Hamburg. Das Gericht wertet die Tat des 39-Jährigen als Totschlag – zwei Jahre seiner Strafe muss er im Entzug verbringen.
Auf der Flucht vor seinem Verfolger rennt ein 40-Jähriger an einem Sonntagnachmittag Anfang des Jahres auf eine viel befahrene Straße in Eidelstedt, stößt gegen einen anfahrenden Transporter und reißt die Arme hoch. In dem Moment holt ihn sein Verfolger ein. Eine Zeugin ruft: „Der hat ein Messer!“ Doch schon rammt der Verfolger das etwa 30 Zentimeter lange Küchenmesser in den Oberkörper des 40-Jährigen. Dieser bricht zusammen und verblutet.

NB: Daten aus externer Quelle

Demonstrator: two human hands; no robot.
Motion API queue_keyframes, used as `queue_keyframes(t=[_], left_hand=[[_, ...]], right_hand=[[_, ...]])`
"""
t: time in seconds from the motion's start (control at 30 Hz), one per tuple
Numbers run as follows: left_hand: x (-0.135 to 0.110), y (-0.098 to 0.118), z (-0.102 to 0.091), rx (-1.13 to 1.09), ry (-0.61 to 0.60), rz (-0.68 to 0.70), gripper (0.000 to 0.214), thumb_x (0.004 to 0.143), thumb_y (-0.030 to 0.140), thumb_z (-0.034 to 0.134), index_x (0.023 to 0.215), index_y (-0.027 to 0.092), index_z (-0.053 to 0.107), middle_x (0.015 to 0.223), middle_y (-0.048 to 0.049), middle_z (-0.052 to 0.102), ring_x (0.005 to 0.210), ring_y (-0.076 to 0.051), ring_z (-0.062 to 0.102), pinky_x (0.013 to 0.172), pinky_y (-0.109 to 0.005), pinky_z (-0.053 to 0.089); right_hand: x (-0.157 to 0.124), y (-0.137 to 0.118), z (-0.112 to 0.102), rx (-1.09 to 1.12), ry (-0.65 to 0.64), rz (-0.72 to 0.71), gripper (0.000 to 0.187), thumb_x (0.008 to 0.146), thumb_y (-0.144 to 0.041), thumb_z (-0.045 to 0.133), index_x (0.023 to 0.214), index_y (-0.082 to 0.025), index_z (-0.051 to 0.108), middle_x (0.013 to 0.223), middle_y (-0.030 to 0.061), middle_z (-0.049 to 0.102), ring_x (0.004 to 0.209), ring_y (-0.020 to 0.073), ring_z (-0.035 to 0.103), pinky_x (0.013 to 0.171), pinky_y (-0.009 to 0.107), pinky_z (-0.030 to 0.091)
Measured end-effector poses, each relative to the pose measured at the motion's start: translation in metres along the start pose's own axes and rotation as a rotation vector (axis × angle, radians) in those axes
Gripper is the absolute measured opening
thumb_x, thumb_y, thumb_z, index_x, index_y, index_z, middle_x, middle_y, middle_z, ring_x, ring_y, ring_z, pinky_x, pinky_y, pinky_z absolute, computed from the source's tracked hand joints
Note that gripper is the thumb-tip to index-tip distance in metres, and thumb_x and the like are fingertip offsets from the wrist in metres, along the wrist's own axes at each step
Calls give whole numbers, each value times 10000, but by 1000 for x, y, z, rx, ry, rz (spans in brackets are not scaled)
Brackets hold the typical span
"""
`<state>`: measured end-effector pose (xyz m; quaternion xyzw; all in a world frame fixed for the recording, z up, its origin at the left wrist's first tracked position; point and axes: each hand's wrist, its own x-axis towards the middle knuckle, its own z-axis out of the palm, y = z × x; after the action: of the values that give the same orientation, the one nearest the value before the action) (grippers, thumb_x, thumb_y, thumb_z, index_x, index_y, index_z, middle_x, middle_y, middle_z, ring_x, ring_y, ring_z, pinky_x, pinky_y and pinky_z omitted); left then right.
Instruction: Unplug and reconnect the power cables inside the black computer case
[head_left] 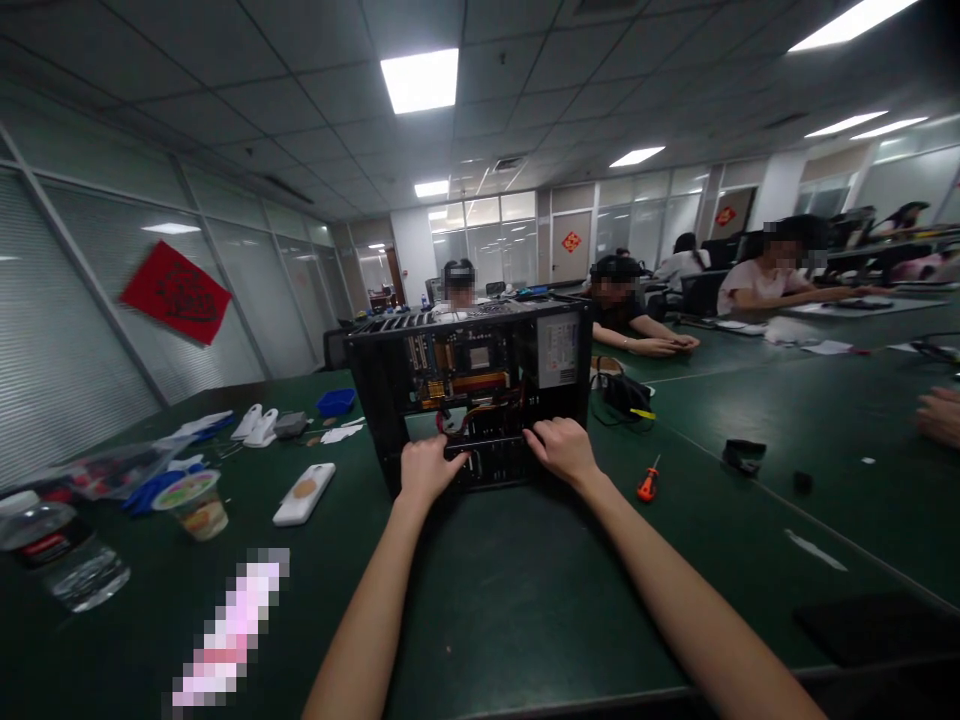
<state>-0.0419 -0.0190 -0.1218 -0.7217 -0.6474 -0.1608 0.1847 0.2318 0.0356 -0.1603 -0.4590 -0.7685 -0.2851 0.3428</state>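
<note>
A black computer case [377,410] stands upright on the green table [495,610], its open side facing me. Inside show a motherboard [480,357], red and yellow cables [480,411] and a power supply [556,350] with a white label. My left hand [427,468] grips the lower frame of the case left of its middle, thumb pointing inward. On the right part of that same frame, my right hand [562,450] is closed too, thumb also turned inward. The case hides most fingertips of both hands. An orange-handled screwdriver [648,484] lies to the right of the case.
Left of the case are a white phone-like block [304,494], a plastic cup [193,506], a water bottle [64,555] and a blue tray [335,403]. A black corded item [627,394] lies right. People sit across the table; another person's hand [940,418] rests at the right edge.
</note>
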Motion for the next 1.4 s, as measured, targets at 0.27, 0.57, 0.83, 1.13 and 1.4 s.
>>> queue_keyframes(t=[0.27,0.57,0.83,1.13,1.4], left_hand=[[-3,5,-7,31,-61,-40,595,900,706,442,1016,180,693,904,-150,746,867,-324,712,752,-362,474],[35,-27,-21,-242,-255,-74,440,993,347,406,1395,272,569,1316,-93,674,1173,-272,654,945,-339,488],[85,-25,-4,-175,-551,37,389,777,151,648,1134,262,756,1165,-75,746,1074,-242,690,828,-252,509],[70,-34,-55,-285,-292,260,362,884,486,601,1071,232,778,1115,-91,720,1033,-258,648,855,-312,485],[42,3,-123,-353,-47,321,256,924,439,588,993,229,717,892,-36,733,800,-209,664,680,-281,444]], right_hand=[[5,4,-6,42,-51,24,484,1016,-376,407,683,-164,686,666,82,686,618,159,534,654,321,260],[0,-4,-18,47,-57,69,473,1024,-350,393,684,-174,670,666,70,673,617,161,526,650,321,256],[2,-10,-21,35,-55,79,438,1027,-318,405,686,-179,643,676,58,662,651,170,533,684,334,273],[0,-10,-22,68,-152,105,436,1031,-294,380,742,-160,678,748,89,688,725,204,574,722,354,340],[67,-45,-72,742,-13,41,394,1012,-417,455,1287,-164,579,1294,146,633,1198,259,571,1002,391,436]])
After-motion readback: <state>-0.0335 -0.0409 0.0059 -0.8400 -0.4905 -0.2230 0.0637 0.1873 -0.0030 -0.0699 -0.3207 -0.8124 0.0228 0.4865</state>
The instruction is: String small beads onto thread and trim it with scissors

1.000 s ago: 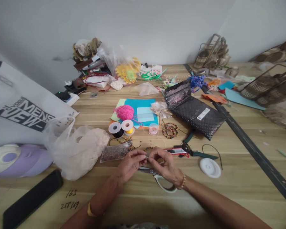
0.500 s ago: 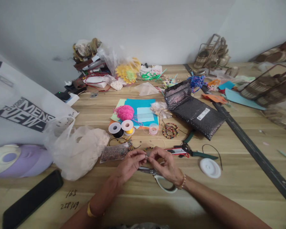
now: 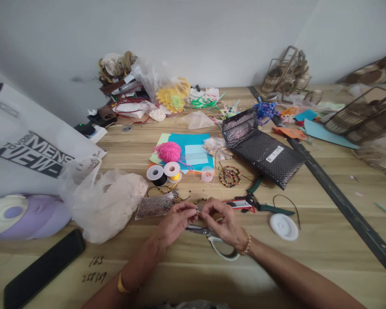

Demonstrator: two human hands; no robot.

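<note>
We hold our two hands close together over the wooden table (image 3: 167, 274). Our left hand (image 3: 179, 218) presses its thumb and finger together on a small pale thing (image 3: 198, 210), and our right hand (image 3: 221, 221) pinches it from the other side. It sits in the narrow gap between our fingertips, too tiny for us to tell what it is. Below our fingers lie the scissors (image 3: 206, 231), partly hidden by our right hand; we cannot tell whether the hand touches them. Just beyond our fingertips we see a string of beads (image 3: 200, 201), partly covered. Near our left hand lies a clear bag of beads (image 3: 154, 205), with a black spool (image 3: 157, 177) behind it. Past our right hand are a cutter knife (image 3: 238, 204) and a white disc (image 3: 283, 226).
</note>
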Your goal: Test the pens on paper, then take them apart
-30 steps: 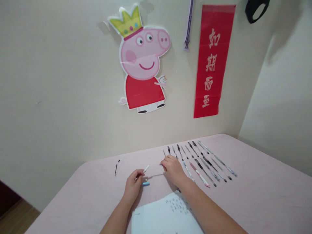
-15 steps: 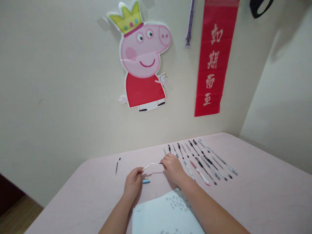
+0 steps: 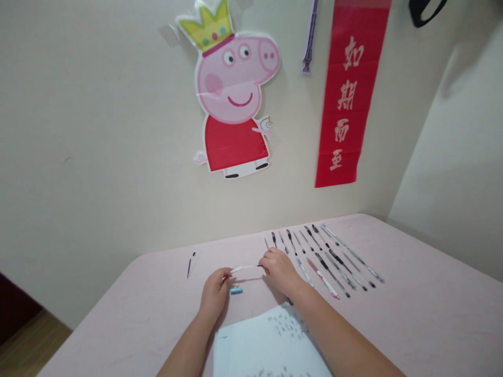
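Thin pale pen part spans both hands, above pink table. Left hand, 8 o'clock: fingers pinching near end. Right hand, 3 o'clock: fingers gripping dark end. Blue cap at 7, paper at 5, rows of pens at 3.

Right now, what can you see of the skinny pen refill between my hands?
The pen refill is a thin, pale, plastic-looking tube with a dark end pinched in the right hand. It stretches almost level above the pink table. Its other end is near a white piece in the left hand; I can't tell if they join.
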`<state>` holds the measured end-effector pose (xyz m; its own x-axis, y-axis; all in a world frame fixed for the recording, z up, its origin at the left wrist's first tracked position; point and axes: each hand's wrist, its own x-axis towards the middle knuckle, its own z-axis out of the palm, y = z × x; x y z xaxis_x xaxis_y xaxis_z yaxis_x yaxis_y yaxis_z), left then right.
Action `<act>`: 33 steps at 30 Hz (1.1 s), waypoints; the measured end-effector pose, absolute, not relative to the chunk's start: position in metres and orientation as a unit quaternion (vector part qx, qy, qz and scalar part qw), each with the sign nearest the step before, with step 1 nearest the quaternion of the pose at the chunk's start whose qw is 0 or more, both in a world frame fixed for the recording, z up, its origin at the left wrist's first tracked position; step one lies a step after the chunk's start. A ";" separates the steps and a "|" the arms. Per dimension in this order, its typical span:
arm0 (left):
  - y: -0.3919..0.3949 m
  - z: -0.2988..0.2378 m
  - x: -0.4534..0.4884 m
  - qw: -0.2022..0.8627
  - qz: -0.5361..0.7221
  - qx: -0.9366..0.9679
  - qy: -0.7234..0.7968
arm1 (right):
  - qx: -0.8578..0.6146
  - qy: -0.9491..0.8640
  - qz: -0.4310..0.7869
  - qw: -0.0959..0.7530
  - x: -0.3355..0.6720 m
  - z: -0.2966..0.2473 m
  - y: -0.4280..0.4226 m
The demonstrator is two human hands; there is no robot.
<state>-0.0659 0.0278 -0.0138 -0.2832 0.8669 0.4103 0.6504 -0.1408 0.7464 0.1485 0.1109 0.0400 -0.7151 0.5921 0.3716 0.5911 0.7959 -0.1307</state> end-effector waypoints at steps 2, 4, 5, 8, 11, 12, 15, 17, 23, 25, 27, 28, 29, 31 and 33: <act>0.027 -0.012 -0.066 0.098 0.447 0.612 0.645 | -0.308 -0.930 0.000 0.199 0.150 0.039 0.114; 0.026 -0.009 -0.063 0.087 0.422 0.638 0.638 | -0.294 -0.935 0.001 0.197 0.151 0.038 0.116; 0.025 -0.007 -0.061 0.085 0.412 0.650 0.633 | -0.288 -0.937 0.003 0.195 0.151 0.038 0.116; 0.023 -0.003 -0.055 0.092 0.394 0.672 0.620 | -0.276 -0.941 0.018 0.193 0.147 0.039 0.111; 0.021 0.000 -0.050 0.104 0.385 0.674 0.621 | -0.272 -0.940 0.040 0.201 0.140 0.039 0.103; 0.021 0.001 -0.049 0.109 0.385 0.671 0.624 | -0.271 -0.938 0.047 0.212 0.138 0.039 0.100; 0.021 0.000 -0.049 0.125 0.409 0.646 0.632 | -0.251 -0.919 0.054 0.300 0.136 0.042 0.095; 0.022 -0.002 -0.050 0.134 0.444 0.619 0.634 | -0.232 -0.893 0.045 0.383 0.137 0.045 0.094; 0.028 -0.015 -0.059 0.175 0.492 0.583 0.623 | -0.283 -0.816 0.049 0.502 0.137 0.043 0.094; 0.028 -0.015 -0.060 0.166 0.492 0.585 0.623 | -0.291 -0.827 0.061 0.477 0.134 0.037 0.091; 0.028 -0.013 -0.060 0.151 0.496 0.582 0.626 | -0.286 -0.852 0.064 0.434 0.129 0.031 0.087; 0.027 -0.012 -0.059 0.146 0.497 0.581 0.628 | -0.283 -0.864 0.063 0.413 0.127 0.028 0.084; 0.027 -0.011 -0.059 0.144 0.495 0.581 0.631 | -0.280 -0.874 0.060 0.393 0.125 0.026 0.083; 0.027 -0.009 -0.059 0.139 0.481 0.583 0.640 | -0.276 -0.888 0.054 0.363 0.123 0.022 0.080; 0.027 -0.008 -0.061 0.134 0.461 0.590 0.649 | -0.272 -0.897 0.056 0.344 0.122 0.019 0.080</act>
<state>-0.0612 0.0267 -0.0081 -0.2670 0.8898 0.3701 0.6424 -0.1220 0.7566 0.1222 0.0799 0.0186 -0.6149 0.5262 0.5873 0.4497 0.8458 -0.2870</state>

Dieses dramatische Geschehen am 21. Januar bewertet das Landgericht am Montag als Totschlag. Die Strafkammer verurteilt einen 39-jährigen, der weitgehend geständig ist, zu neuneinhalb Jahren Haft. Zwei davon soll der alkohol- und drogensüchtige Angeklagte in einer Entzugsklinik verbringen.
Der Angeklagte trinkt, nimmt Drogen und ist eifersüchtig
Der Tat ist ein längerer Beziehungskonflikt vorausgegangen. Der Angeklagte, ein gelernter Kraftfahrer, führt eine wechselhafte und teilweise chaotische Beziehung zu einer Frau, die schon zwei Kinder hat, wie der Vorsitzende Richter Joachim Bülter ausführt. 2011 bekommt das Paar ein gemeinsames Kind. Der Angeklagte trinkt, nimmt Drogen und ist eifersüchtig. Er schlägt einen anderen Mann und kommt ins Gefängnis. 2016 wird ein weiteres Kind geboren, von einem anderen. Dennoch heiraten die beiden im Herbst. Er erklärt, er sei clean. Die Frau wird erneut schwanger. Doch dann findet sie eine Heroinspritze bei ihm und setzt ihn vor die Tür.
Die Frau findet einen neuen Partner. Ihr Ehemann, der bei seinen Eltern und teilweise in einer Gartenlaube kampiert, empfindet Hass und Eifersucht. Erst recht, als er erfährt, dass der Neue ein alter Kumpel von ihm ist, aus der Drogenszene. Er erscheint an der Haustür und droht. Polizeibeamte hören es: „Sollte ich den Typen meiner Frau auf der Straße treffen, ersteche ich ihn, ich schwöre es.“
Ein Bild bei Facebook bringt das Fass zum Überlaufen
Anfang 2018 wird das zweite gemeinsame Kind des Ehepaares geboren. Auf Facebook postet die Mutter ein Bild des Kindes mit ihrem neuen Partner als angeblichem Vater. Das bringt das Fass zum Überlaufen. „Es ist so weit“, schreibt der Angeklagte an eine Freundin. „Pass auf meine Kids auf! Danke für alles. Bis die nächsten Jahre, LG“
Er schnappt sich das Messer aus der Gartenlaube und begibt sich zur Wohnung seiner Frau. Über die Gegensprechanlage weist sie ihn ab, droht mit Polizei. Sie und ihr neuer Partner haben über die gemeinsame Freundin von der indirekten Todesdrohung erfahren und sind auf der Hut. Der Angeklagte geht zu einer Tankstelle, kauft Bier und kehrt zurück. Ein Nachbar versucht ihn aufzuhalten, es kommt zu einer Prügelei. Der 40-Jährige greift ein und sprüht mit Reizgas. Die Frau verletzt ihren Ex-Mann mit einem Teleskopschlagstock am Kopf. Da zieht der Angeklagte das Messer.
"Der Bastard soll verrecken!"
Nach der Tat versucht die Frau, den 40-Jährigen zu retten. Warum sie das tue, will der Angeklagte wissen und ruft: „Der Bastard soll verrecken!“ Der Tatort ist nur wenige Meter vom Wohnhaus der Familie entfernt. Zwei der Kinder haben alles mit angesehen. Sie sind deswegen bis heute in therapeutischer Behandlung.
Der Tod des 40-Jährigen sei völlig sinnlos gewesen, sagt Bülter. Das Motiv der Tat liege in Enttäuschung, Verbitterung und einer subjektiv als Unrecht empfundenen Behandlung. Das sei in der Summe kein niederer, sondern ein noch begreiflicher Beweggrund. Also kein Mord, wie der Staatsanwalt seine Forderung nach zwölfeinhalb Jahren Haft begründet hatte. Doch der Richter ermahnt den mehrfach vorbestraften Angeklagten eindringlich, die Chance der Entzugstherapie ernst zu nehmen. Bei weiteren Gewalttaten drohe ihm die Sicherungsverwahrung.